Information retrieval effectiveness of Turkish search engines

Bitirim Y., Tonta Y. A., Sever H.

ADVANCES IN INFORMATION SYSTEMS, vol.2457, pp.93-103, 2002 (SCI-Expanded) identifier

  • Publication Type: Article / Article
  • Volume: 2457
  • Publication Date: 2002
  • Journal Indexes: Science Citation Index Expanded (SCI-EXPANDED)
  • Page Numbers: pp.93-103
  • Hacettepe University Affiliated: Yes


This is an investigation of information retrieval performance of Turkish search engines with respect to precision, normalized recall, coverage and novelty ratios. We defined seventeen query topics for Arabul, Arama, Netbul and Superonline. These queries were carefully selected to assess the capability of a search engine for handling broad or narrow topic subjects, exclusion of particular information, identifying and indexing Turkish characters, retrieval of hub/authoritative pages, stemming of Turkish words, correct interpretation of Boolean operators.
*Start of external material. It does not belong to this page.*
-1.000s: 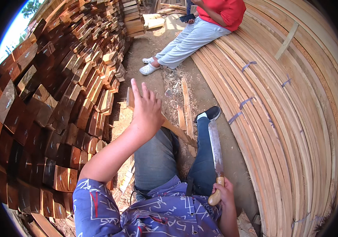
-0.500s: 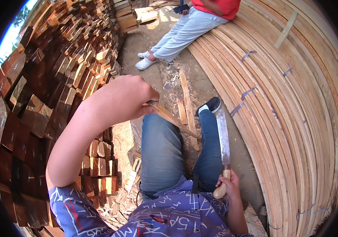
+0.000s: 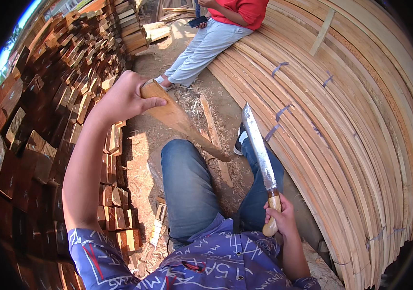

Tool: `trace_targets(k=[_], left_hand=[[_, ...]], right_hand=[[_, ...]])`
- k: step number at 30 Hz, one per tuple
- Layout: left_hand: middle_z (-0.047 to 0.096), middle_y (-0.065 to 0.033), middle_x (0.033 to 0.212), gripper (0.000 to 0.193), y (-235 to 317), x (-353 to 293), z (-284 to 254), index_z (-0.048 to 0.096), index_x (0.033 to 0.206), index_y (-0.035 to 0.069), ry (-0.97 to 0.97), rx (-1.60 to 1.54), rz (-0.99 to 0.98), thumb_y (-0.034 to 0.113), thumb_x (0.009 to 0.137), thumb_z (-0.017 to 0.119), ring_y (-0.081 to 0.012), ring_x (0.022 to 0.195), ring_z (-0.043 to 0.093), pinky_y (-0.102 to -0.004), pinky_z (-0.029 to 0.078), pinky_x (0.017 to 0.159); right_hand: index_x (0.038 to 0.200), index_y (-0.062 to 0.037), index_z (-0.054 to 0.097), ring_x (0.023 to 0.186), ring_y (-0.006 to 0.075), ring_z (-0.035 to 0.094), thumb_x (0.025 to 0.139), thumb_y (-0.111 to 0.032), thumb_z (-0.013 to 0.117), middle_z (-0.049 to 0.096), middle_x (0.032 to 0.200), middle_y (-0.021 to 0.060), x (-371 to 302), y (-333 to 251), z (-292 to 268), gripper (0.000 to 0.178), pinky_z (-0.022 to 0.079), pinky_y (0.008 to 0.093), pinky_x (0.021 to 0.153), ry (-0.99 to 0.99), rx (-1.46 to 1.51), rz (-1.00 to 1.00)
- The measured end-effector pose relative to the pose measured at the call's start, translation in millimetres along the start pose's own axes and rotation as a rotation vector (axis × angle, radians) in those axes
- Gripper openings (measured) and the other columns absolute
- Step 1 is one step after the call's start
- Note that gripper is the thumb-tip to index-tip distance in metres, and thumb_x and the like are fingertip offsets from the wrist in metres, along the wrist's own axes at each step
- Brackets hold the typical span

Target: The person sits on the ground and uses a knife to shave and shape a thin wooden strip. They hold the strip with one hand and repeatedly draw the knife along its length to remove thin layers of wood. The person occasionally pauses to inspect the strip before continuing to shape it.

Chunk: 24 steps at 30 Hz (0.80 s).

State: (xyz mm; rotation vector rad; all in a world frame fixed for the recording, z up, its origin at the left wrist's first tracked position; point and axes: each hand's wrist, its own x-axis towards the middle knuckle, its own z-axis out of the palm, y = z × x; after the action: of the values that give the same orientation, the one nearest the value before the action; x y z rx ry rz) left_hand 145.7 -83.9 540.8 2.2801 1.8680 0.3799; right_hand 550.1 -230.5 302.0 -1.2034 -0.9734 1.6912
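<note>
My left hand grips the upper end of a wooden board, thumb along its near face. The board slants down to the right, its narrow far end above the ground between my legs. In my right hand is a machete with a pale wooden handle, fingers closed round it. Its long metal blade points up and away, over my right leg, apart from the board. Beneath the board's lower end, thin wooden offcuts lie among shavings on the ground.
Stacked wood blocks rise along the left. Long planks, tied in bundles, curve along the right. Ahead, a person in a red shirt sits on the planks holding a phone. Wood scraps lie beside my left leg.
My left hand has moved up and left, turning the board so its broad face shows. The machete has risen and its blade now tilts left. The view has shifted slightly.
</note>
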Motion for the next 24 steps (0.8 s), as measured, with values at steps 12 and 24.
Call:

We classified each document in a retrieval output as being "relevant" or "nonrelevant" to calculate precision and normalized recall ratios at various cut-off points for each pair of query topic and search engine. We found the coverage and novelty ratios for each search engine. We also tested how search engines handle meta-tags and dead links. Arama appears to be the best Turkish search engine in terms of average precision and normalized recall ratios, and the coverage of Turkish sites. Turkish characters (and stemming as well) still cause bottlenecks for Turkish search engines. Superonline and Netbul make use of the indexing information in metatag fields to improve retrieval results.